*Exercise aim*
Look through the listing below and report the lines that have the word "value" in them.

━━━━━━━━

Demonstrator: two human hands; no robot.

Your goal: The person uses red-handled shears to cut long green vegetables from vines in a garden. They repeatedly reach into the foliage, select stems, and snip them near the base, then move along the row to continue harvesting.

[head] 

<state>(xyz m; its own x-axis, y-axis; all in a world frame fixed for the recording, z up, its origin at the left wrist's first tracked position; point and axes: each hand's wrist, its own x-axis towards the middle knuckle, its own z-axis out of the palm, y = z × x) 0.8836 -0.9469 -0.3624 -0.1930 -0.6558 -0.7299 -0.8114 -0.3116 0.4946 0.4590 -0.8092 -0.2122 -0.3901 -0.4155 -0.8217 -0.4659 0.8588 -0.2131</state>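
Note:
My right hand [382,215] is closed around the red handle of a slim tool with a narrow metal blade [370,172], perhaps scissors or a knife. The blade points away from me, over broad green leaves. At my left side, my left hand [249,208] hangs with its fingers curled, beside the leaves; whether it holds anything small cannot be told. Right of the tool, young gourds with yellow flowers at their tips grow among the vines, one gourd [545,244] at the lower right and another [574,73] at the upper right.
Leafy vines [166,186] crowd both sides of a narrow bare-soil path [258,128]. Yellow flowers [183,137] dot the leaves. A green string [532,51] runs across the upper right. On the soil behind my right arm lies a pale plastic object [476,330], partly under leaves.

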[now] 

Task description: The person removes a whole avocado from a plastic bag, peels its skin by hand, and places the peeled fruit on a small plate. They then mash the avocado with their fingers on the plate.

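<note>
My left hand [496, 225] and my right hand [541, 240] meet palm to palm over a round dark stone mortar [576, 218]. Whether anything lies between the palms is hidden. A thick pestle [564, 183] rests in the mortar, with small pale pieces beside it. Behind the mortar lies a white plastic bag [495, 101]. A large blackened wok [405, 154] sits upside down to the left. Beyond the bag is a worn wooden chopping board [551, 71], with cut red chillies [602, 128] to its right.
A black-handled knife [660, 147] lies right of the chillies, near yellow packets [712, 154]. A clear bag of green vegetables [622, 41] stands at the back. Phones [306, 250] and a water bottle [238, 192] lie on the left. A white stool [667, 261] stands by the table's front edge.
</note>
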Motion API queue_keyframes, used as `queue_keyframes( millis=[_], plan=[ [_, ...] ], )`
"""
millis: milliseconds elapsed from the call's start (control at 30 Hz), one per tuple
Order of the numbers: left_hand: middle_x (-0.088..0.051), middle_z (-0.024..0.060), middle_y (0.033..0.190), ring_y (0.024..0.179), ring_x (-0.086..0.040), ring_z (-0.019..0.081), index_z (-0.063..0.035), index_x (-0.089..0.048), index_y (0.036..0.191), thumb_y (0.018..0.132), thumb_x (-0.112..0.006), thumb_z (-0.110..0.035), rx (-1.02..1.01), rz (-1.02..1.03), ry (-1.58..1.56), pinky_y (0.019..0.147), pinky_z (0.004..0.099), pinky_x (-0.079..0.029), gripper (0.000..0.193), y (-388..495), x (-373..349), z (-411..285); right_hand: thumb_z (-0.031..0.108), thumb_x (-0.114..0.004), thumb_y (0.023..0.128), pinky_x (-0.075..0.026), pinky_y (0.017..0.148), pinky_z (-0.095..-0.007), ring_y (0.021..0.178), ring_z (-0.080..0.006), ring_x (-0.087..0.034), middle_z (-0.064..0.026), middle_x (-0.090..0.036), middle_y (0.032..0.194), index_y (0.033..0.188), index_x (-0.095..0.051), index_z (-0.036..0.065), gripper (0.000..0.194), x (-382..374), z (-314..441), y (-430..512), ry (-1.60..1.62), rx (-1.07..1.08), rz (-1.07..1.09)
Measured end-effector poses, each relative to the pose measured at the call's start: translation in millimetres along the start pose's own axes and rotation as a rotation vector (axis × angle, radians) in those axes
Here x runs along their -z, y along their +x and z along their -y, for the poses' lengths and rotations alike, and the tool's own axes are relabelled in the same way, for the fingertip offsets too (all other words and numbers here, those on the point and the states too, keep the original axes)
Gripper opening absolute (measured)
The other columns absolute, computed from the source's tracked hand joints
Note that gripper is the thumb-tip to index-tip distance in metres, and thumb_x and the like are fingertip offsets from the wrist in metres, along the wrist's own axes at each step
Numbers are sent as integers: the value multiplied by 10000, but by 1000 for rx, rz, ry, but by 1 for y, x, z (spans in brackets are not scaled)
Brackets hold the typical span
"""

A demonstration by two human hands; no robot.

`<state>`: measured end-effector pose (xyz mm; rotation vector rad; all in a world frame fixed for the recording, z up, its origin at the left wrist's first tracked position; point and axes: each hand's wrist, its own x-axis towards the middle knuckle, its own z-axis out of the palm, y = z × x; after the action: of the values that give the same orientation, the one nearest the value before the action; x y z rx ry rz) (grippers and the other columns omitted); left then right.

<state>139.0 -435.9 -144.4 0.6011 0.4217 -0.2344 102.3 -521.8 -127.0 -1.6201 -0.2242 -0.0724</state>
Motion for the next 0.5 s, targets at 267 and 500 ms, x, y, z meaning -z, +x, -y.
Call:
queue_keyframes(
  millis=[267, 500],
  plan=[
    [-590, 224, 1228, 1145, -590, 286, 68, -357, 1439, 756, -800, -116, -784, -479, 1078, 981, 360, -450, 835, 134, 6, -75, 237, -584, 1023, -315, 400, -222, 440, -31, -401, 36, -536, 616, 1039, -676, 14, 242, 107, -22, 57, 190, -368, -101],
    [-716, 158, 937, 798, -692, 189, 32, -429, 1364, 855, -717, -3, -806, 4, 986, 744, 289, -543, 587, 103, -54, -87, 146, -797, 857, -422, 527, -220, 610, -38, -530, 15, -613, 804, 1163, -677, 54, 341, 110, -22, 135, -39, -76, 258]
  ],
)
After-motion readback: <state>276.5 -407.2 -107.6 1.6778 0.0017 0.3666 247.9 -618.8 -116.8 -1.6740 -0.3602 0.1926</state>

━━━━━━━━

*Reply*
Numbers are sent as integers: the value multiplied by 10000, but by 1000 for rx, rz, ry, but by 1 for y, x, z (spans in brackets are not scaled)
`<state>`: measured end-effector pose (xyz mm; rotation vector rad; all in a world frame fixed for the recording, z up, its origin at the left wrist's first tracked position; point and axes: each hand's wrist, its own x-axis towards the middle knuckle, its own z-axis out of the palm, y = z × x; after the action: of the values that give the same orientation, the one nearest the value before the action; x y z rx ry rz) (grippers and the other columns omitted); left then right.

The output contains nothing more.